# Siamese Algae Eater vs Denison barb fight?



## Fish Em (Jul 3, 2015)

I don't know the level of aggression of SAE. You are sure it is not a chinese algae eater?

Those will munch on slime coats pf other fish when its diet is lacking.

If SAE's are not aggressive, I would say your Denison barbs were dying from some illness and your SAE picked on your barb because he was dying. My fish will harrass the dying ones. Pick at them, pluck their eyes out, charge them...
I had clown loaches and mollies do this.


----------



## Natasha (Nov 22, 2015)

The thing is, anything is possible, so it could be that your SAE is attacking your denisons. That being said, I have 3 full grown SAEs who are extremely peaceful with each other and all other fish in the tank, large or small, so I think something sounds off about this story.

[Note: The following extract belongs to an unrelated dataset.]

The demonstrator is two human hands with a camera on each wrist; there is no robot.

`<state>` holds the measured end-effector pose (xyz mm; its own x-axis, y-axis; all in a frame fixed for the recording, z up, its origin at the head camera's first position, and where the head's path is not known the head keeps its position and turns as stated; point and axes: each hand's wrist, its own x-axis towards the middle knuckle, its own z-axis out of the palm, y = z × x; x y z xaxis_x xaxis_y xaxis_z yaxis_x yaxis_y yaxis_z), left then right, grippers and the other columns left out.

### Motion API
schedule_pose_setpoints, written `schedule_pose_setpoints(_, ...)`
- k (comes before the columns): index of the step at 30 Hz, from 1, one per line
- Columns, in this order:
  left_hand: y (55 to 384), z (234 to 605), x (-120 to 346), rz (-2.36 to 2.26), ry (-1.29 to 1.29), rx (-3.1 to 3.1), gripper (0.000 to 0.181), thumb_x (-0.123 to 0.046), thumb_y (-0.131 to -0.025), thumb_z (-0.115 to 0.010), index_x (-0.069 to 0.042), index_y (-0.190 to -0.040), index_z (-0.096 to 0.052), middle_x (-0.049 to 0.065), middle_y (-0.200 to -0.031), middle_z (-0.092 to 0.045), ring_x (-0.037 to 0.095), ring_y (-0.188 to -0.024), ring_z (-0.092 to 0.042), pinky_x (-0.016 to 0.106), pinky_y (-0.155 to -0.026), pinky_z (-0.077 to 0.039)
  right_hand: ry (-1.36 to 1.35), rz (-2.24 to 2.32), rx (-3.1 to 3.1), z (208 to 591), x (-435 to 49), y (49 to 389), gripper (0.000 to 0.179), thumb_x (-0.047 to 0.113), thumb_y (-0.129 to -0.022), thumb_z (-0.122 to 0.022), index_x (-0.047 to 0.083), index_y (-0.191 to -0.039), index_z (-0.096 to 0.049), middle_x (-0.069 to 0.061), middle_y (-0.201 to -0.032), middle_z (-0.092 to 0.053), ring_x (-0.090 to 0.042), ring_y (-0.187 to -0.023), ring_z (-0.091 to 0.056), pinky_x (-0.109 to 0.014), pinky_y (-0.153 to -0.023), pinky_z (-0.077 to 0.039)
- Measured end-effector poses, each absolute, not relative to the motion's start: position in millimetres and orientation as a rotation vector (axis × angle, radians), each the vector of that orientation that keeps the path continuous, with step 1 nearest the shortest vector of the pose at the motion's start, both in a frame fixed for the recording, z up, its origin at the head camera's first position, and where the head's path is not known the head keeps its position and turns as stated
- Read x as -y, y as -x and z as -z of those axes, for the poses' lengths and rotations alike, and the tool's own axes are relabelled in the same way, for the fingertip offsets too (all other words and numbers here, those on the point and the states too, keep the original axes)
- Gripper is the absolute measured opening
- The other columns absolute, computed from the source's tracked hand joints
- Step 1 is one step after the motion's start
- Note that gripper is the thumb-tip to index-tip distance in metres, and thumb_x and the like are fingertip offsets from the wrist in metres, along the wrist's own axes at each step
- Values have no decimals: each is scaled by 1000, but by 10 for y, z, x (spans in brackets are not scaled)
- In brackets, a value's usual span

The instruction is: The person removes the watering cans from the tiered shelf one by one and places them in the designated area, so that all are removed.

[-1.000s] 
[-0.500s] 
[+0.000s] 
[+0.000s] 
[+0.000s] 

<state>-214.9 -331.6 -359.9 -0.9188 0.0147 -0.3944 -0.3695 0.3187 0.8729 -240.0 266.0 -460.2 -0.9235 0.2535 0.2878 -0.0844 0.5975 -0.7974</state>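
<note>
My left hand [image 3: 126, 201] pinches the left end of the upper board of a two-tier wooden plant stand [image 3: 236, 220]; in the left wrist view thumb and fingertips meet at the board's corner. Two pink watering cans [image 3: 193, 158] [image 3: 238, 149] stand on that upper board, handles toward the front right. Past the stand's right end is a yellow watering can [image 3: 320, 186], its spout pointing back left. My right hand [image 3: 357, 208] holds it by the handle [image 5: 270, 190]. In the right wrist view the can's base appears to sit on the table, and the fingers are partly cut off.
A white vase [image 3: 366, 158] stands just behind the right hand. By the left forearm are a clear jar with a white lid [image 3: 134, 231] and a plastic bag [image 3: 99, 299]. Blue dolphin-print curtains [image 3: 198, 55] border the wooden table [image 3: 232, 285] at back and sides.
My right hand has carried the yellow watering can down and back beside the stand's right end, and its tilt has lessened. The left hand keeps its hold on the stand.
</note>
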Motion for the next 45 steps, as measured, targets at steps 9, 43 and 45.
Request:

I'd agree with the above that chinese algae eaters can be mistaken for SAEs and they can wreak havoc, but even more commonly I've seen (siamese) flying foxes mistaken for SAEs, and they too get aggressive to their own kind/look-alikes as they mature. These can be quite difficult to differentiate from SAEs sometimes.

This thread compares a true SAE and a CAE:
Otocinclus vs Chinese Algae Eaters vs Siamese Algae Eaters | AquaScaping World Forum

Here is a comparison with sketches:
http://2.bp.blogspot.com/-Mx_BrZVvqwY/UREsIHqoUgI/AAAAAAAAJVY/NnW8jrWESHc/s1600/AE.jpg


----------



## sohankpatel (Jul 10, 2015)

If they are true SAE, then I would say that they are not the issue, my 2 SAE live with neons and small tetras without issues. They are a bit aggressive toward each other when I feed them, but they are normally peaceful. I would see if they are Chinese algae eaters or even Flying Fox, as they are both aggressive.


----------



## SpaceLord (Feb 29, 2016)

sohankpatel said:


> If they are true SAE, then I would say that they are not the issue, my 2 SAE live with neons and small tetras without issues. They are a bit aggressive toward each other when I feed them, but they are normally peaceful. I would see if they are Chinese algae eaters or even Flying Fox, as they are both aggressive.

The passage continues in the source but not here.